1. In combination a water collection device with a building structure having a roof, said roof having vent means for allowing air to flow into and out of area underneath said roof, said water collection device located adjacent said vent means within said area, said device having finger-like extensions projecting upwardly and defining convolution means for collecting and aiding in evaporating said water passing through said vent means into said area.

2. The combination of claim 1 wherein said convolution means defines a plurality of cup-shaped depressions located between said extensions.

3. The combination of claim 1, wherein said building structure includes a plurality of ceiling joists underneath said roof, said water collection device resting upon said ceiling joists.

4. The combination of claim 1, wherein said building structure includes a plurality of ceiling joist members, insulation between said joist members, said water collection device resting upon said insulation.

5. The combination of claim 1 wherein said roof includes a plurality of rafters, said water collection device resting between said rafters.

6. The combination of claim 5 including a covering over said rafters, insulative material placed between said rafters upon said covering, said water collection device resting upon said insulative material.

7. The combination of claim 6 and means for compressing said water collection device and said insulative material to ensure proper air flow out of said vent means.
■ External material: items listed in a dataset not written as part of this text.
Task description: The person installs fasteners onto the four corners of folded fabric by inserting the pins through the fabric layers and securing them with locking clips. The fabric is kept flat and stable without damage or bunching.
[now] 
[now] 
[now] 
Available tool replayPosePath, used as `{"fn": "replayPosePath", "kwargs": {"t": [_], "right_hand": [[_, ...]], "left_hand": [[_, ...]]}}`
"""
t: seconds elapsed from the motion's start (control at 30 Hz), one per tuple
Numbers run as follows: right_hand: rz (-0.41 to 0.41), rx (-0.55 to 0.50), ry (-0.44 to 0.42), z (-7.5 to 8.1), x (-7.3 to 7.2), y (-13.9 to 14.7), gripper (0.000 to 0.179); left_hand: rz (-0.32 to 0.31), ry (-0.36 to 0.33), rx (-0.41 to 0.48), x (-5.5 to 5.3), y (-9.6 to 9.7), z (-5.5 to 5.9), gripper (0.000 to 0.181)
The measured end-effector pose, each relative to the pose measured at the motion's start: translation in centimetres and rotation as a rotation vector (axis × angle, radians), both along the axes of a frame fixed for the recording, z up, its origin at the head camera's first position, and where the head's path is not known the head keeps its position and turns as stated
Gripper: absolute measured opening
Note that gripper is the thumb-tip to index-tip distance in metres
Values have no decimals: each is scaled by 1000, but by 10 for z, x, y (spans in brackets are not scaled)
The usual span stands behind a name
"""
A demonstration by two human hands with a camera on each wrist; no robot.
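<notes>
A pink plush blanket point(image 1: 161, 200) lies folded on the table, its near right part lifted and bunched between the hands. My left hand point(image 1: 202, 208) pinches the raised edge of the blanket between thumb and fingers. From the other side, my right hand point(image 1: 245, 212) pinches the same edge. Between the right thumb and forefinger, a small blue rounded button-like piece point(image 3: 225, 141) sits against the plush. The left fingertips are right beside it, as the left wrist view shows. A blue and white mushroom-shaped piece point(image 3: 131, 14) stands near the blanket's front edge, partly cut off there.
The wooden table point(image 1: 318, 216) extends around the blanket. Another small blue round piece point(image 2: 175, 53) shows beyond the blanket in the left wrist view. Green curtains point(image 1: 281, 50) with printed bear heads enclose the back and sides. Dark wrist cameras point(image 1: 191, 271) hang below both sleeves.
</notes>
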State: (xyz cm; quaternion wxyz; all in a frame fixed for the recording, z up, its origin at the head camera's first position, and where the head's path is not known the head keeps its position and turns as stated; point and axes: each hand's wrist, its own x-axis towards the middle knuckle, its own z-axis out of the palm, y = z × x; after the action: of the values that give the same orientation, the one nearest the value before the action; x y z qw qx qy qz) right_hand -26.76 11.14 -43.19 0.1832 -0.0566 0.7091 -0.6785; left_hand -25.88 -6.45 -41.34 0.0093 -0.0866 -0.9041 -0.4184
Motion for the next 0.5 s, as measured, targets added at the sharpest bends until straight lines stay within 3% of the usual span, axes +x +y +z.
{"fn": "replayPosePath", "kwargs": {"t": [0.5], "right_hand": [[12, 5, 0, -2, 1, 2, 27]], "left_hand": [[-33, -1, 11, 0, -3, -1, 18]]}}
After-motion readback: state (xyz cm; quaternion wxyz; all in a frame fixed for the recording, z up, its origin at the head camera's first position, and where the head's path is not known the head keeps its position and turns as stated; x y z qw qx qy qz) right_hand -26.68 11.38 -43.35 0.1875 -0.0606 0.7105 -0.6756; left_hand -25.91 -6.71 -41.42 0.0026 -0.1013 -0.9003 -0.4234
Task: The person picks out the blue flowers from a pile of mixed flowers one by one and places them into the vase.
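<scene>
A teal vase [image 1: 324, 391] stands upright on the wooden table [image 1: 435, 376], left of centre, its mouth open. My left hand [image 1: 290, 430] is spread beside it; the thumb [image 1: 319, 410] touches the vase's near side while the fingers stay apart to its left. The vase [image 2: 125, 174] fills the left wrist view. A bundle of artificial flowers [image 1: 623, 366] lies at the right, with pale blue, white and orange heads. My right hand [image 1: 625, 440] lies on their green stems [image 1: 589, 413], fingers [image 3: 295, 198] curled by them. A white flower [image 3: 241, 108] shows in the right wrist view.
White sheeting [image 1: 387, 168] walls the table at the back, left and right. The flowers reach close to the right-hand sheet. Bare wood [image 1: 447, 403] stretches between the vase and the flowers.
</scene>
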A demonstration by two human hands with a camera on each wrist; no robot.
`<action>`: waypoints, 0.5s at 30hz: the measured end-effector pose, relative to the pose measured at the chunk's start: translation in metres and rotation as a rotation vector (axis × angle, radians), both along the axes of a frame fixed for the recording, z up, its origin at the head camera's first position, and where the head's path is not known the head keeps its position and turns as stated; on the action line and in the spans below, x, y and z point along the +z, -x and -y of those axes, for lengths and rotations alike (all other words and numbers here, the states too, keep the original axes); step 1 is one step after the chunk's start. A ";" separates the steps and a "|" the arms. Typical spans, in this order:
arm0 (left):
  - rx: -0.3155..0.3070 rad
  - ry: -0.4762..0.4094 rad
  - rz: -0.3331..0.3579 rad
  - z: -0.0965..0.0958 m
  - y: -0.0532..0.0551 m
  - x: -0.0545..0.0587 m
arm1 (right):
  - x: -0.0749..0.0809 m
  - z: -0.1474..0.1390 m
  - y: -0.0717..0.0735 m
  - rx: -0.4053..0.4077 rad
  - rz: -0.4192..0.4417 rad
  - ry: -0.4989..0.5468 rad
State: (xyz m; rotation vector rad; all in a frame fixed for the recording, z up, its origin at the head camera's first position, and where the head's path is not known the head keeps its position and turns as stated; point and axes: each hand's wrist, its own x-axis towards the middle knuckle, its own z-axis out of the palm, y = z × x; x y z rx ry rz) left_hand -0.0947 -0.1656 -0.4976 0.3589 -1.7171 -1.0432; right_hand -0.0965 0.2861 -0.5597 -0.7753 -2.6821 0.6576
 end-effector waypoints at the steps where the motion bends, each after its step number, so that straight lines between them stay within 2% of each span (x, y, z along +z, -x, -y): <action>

8. The combination of claim 7 wherein said means for compressing said water collection device and said insulative material to ensure proper air flow out of said vent means includes at least one spacer placed between said water collection device and roof.

9. The combination of claim 1 wherein said water collection device includes a moisture proof membrane attached to its bottom surface to aid moisture containment.

10. The combination of claim 1 wherein said roof includes a plurality of upwardly inclined opposing rafters forming a ridge, lath extending between opposing rafters, said water collection device resting upon said lath.

11. The combination of claim 1 including a plurality of water collection devices placed adjacent said vent means.